**Assignment**
For the entries below, report the number of lines containing "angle", without any other content.
** Opening Supplied material block **
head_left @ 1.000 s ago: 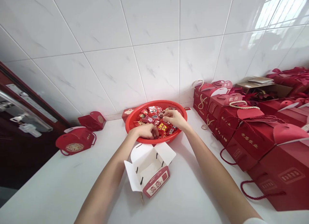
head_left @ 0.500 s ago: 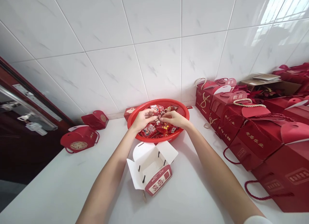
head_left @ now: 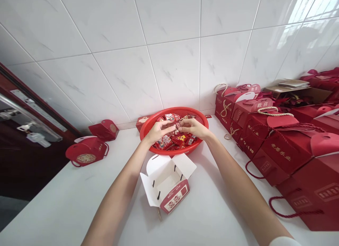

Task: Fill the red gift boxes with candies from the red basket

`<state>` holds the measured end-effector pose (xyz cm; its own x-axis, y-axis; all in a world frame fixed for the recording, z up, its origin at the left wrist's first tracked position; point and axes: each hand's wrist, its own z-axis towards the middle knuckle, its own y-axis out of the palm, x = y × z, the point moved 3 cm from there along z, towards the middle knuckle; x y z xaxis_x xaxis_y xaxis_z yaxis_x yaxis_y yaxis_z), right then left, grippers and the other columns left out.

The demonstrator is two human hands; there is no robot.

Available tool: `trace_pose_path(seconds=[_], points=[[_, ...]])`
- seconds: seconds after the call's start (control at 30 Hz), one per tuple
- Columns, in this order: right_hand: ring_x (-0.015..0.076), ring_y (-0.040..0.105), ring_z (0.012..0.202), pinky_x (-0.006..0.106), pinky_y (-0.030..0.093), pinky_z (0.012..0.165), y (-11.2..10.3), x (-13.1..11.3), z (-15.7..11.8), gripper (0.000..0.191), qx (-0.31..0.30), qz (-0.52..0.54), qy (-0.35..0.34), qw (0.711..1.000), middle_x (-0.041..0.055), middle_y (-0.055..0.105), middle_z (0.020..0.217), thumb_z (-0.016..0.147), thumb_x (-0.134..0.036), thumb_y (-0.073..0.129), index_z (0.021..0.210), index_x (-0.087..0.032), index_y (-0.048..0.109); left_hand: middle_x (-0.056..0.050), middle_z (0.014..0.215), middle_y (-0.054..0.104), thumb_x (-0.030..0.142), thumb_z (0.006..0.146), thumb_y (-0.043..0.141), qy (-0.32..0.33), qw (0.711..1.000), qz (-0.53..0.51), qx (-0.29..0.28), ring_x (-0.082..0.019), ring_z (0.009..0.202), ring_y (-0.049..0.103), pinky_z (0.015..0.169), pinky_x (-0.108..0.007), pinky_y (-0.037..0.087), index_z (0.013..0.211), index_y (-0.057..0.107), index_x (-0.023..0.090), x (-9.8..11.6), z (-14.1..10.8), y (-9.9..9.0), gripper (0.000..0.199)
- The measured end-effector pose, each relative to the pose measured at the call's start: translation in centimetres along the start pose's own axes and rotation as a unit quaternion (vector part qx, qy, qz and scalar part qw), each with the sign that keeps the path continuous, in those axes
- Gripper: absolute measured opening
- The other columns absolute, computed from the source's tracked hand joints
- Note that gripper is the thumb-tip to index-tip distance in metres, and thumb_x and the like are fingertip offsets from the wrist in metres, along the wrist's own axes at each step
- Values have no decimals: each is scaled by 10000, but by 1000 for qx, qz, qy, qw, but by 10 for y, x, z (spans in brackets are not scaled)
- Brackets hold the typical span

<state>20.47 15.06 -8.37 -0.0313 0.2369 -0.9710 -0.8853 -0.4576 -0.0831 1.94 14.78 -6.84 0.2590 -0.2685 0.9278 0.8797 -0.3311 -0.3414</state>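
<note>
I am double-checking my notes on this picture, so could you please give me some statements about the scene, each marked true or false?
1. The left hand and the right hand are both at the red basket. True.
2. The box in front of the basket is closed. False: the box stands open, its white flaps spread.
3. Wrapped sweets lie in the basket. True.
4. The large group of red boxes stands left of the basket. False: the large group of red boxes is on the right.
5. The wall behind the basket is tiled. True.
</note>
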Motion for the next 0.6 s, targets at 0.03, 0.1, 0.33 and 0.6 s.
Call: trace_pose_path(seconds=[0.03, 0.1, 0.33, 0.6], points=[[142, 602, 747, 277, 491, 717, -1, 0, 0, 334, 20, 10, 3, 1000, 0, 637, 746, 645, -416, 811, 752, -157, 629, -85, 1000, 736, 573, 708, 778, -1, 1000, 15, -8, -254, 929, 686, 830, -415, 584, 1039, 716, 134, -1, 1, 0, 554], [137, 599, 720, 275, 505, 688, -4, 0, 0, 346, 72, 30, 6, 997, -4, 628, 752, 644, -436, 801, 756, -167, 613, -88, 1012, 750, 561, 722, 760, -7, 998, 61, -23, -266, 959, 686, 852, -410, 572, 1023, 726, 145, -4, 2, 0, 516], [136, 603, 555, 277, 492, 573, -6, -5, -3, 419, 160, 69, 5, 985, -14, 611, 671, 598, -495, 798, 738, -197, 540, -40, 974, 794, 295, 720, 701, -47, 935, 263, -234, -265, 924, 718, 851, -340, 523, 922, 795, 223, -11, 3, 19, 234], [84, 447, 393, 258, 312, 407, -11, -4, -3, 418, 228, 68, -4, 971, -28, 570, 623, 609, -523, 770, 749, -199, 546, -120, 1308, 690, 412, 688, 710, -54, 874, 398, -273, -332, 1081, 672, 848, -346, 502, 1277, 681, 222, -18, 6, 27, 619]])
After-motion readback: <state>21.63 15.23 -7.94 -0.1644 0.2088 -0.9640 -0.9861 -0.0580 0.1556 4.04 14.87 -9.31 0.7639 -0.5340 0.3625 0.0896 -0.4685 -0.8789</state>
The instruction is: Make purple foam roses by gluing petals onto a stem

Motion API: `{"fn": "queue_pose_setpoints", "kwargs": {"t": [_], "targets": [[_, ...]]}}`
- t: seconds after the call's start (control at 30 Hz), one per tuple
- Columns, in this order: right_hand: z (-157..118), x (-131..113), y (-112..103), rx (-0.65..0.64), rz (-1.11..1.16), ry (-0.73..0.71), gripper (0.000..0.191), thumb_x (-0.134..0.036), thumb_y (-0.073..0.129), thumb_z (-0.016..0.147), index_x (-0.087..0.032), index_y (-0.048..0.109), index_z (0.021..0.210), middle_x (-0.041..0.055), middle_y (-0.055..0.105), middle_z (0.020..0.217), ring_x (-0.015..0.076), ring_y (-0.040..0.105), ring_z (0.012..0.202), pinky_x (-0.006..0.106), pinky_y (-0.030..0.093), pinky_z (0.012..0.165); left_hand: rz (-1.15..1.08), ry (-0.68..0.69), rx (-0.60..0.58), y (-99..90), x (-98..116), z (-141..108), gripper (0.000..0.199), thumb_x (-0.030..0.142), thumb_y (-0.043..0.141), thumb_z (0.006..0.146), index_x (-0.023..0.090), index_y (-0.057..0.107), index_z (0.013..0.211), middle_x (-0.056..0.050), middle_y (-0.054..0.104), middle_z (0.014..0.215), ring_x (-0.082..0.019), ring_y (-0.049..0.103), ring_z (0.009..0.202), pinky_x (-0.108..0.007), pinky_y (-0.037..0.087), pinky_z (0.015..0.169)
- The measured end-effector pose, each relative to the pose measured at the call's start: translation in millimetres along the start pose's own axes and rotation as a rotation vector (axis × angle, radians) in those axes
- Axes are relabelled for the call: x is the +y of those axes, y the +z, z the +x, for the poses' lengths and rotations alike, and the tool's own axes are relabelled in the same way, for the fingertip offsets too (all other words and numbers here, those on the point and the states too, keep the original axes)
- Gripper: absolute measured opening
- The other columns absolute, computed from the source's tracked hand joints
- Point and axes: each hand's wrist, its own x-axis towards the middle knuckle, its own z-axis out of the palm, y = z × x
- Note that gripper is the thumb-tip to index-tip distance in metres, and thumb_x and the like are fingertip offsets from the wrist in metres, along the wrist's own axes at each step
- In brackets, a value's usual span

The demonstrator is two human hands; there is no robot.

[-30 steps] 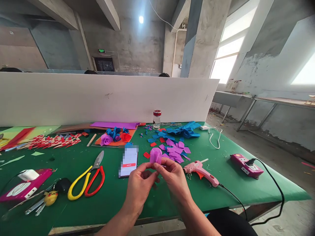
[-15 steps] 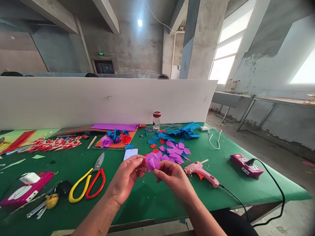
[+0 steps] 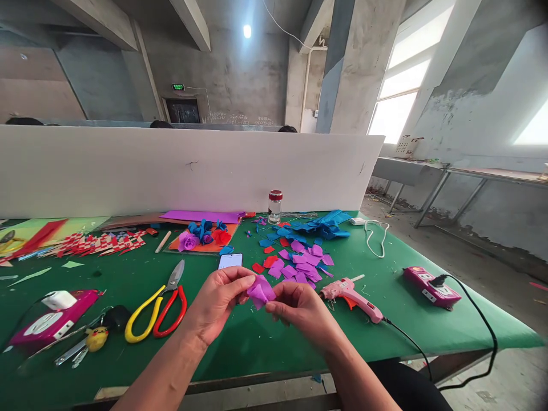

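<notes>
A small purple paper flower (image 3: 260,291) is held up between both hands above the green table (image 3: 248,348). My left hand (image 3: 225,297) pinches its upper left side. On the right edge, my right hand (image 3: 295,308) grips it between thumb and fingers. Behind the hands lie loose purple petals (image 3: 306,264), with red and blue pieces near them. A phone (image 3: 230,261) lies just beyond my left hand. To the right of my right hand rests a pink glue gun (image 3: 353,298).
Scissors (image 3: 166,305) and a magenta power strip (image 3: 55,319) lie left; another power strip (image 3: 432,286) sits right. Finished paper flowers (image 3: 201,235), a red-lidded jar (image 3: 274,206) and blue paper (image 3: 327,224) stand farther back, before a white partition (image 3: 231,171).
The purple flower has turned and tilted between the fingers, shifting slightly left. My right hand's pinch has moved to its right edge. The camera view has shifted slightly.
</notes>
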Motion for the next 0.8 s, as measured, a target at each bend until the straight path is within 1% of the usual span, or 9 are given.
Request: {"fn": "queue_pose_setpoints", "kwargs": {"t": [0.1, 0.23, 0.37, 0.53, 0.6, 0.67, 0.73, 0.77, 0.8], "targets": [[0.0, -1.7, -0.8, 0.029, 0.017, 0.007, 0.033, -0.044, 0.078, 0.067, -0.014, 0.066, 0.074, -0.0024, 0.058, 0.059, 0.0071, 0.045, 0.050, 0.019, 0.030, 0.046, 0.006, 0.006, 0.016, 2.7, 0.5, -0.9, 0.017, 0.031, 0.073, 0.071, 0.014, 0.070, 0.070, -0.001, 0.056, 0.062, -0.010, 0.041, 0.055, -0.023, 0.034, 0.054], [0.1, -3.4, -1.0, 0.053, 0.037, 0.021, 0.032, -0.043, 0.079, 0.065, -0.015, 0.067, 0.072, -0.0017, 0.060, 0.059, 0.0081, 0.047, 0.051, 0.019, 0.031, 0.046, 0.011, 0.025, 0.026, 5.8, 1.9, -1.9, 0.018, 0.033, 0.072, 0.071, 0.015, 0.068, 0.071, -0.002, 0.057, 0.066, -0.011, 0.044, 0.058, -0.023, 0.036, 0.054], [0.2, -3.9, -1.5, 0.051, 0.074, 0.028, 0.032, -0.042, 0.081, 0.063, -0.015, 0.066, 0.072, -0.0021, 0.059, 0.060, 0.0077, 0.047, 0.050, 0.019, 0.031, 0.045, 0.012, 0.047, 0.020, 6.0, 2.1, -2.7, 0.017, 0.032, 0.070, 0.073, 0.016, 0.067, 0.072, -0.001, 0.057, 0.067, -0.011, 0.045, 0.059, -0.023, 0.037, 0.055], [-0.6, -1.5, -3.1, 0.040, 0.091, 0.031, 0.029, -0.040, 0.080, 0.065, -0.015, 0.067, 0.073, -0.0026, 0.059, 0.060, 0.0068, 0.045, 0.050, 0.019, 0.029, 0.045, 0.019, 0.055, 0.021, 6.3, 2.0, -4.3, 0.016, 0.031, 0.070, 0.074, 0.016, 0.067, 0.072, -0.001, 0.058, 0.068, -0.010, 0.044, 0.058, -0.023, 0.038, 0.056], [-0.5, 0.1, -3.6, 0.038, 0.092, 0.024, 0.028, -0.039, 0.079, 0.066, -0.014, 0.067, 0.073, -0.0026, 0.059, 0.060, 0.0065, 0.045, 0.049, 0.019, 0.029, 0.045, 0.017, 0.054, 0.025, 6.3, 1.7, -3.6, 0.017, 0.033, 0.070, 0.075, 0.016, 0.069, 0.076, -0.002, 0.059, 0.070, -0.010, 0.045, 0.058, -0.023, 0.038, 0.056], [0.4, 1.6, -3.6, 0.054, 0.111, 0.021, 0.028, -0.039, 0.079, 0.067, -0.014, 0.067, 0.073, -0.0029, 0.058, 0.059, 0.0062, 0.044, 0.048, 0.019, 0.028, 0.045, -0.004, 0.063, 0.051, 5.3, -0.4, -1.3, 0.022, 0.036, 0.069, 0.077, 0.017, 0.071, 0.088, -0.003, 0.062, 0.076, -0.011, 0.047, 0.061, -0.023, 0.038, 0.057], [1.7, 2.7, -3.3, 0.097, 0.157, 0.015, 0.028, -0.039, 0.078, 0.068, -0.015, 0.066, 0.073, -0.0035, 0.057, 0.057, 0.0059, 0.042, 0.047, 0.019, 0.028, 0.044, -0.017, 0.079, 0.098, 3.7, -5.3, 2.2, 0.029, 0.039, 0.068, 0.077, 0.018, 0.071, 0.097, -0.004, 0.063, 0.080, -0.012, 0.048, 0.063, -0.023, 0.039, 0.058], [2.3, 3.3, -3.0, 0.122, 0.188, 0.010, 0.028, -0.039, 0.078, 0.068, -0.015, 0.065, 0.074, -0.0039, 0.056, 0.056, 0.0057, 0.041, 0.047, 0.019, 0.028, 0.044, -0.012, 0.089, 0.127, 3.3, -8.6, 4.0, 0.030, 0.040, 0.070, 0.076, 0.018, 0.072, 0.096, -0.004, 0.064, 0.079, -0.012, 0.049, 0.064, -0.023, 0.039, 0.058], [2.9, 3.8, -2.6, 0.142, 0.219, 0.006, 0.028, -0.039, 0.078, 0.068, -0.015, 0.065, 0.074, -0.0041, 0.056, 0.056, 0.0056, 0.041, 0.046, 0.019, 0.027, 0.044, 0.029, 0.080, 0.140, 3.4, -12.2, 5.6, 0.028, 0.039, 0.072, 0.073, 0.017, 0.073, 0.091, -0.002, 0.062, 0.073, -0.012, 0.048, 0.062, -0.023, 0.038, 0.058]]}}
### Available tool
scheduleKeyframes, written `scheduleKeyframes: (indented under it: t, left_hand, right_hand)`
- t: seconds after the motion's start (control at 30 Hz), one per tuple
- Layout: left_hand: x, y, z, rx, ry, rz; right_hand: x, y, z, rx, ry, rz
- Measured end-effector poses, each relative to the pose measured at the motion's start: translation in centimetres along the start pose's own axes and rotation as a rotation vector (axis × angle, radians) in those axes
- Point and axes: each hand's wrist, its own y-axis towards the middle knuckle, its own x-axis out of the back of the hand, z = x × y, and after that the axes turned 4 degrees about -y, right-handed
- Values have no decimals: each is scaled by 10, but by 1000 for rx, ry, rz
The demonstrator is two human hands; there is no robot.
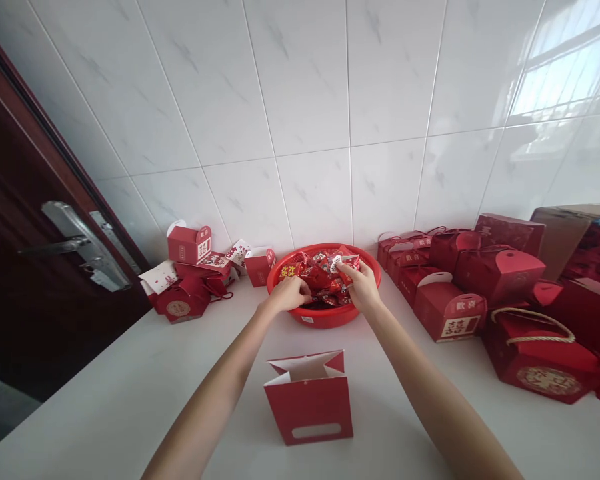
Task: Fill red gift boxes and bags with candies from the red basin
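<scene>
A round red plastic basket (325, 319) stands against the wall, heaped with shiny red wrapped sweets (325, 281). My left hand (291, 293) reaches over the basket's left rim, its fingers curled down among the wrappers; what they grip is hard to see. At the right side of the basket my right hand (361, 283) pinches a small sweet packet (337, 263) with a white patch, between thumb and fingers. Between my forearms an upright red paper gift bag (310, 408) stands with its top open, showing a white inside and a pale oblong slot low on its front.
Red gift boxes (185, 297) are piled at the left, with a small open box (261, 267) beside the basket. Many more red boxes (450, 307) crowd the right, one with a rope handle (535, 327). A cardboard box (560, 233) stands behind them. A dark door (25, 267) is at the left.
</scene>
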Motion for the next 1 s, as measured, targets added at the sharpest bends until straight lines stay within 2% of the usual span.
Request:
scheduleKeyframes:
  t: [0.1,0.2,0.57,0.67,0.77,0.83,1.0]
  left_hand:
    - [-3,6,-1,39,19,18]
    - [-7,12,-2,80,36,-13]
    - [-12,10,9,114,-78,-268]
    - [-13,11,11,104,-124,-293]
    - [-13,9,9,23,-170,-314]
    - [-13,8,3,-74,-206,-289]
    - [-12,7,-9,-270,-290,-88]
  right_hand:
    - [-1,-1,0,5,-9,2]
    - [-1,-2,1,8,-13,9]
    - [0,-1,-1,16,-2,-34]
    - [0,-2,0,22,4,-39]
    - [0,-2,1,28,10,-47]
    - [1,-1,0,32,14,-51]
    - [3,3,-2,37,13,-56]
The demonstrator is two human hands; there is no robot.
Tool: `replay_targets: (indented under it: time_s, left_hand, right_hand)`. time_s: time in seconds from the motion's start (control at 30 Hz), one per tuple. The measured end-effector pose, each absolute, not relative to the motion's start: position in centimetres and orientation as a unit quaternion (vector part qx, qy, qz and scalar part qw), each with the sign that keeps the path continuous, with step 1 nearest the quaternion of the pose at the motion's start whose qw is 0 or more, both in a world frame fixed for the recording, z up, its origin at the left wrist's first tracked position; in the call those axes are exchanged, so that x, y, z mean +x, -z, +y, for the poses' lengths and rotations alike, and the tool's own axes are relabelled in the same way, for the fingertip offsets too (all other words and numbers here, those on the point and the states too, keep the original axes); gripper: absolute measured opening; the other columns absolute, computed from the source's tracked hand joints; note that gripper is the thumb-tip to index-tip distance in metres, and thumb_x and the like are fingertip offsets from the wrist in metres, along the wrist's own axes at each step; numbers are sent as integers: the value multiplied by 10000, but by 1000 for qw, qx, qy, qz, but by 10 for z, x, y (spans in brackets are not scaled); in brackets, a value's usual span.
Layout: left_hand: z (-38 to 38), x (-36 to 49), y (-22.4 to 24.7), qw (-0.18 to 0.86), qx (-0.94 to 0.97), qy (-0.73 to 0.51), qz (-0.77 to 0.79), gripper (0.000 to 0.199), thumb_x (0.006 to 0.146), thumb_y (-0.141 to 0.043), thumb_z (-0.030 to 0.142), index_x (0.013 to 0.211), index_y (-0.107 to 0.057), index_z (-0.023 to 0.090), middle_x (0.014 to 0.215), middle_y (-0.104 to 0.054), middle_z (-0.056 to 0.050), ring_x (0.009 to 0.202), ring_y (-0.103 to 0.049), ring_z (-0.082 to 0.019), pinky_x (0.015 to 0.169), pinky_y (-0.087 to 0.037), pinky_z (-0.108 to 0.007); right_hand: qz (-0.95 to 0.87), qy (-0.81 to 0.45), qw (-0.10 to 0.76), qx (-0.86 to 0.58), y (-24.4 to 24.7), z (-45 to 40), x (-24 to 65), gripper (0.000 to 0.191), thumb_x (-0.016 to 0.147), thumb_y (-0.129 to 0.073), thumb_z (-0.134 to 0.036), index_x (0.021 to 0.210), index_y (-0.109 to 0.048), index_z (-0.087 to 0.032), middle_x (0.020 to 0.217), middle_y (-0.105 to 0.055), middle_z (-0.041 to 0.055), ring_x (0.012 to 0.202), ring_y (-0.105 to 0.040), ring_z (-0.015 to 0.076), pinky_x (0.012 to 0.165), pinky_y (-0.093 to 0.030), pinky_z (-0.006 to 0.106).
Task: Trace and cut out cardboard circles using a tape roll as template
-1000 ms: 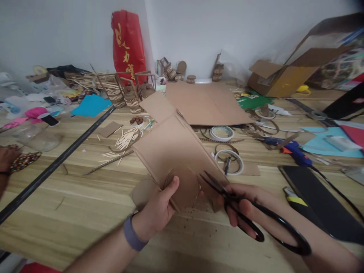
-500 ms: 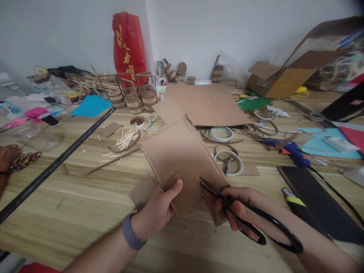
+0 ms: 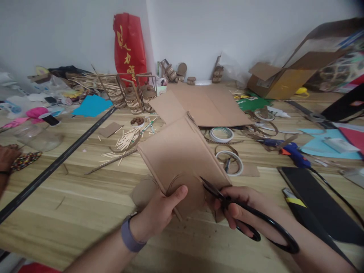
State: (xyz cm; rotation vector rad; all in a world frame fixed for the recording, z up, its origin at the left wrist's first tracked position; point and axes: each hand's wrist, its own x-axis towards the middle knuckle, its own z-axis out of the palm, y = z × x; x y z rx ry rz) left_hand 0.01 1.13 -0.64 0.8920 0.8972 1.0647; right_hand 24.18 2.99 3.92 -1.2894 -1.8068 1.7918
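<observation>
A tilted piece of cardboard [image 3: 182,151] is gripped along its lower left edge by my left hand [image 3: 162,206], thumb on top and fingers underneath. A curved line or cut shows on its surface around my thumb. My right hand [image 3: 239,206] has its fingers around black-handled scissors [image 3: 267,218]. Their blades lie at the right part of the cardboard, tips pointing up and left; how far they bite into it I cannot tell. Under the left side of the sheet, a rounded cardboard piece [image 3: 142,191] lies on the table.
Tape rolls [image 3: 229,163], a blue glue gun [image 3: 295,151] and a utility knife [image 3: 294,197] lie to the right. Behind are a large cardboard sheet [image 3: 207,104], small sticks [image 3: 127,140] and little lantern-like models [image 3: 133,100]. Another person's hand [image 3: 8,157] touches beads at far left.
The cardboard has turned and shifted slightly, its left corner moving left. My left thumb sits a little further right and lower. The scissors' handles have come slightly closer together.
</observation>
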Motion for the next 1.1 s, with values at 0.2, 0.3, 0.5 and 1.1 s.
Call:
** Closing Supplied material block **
**Solved exercise**
2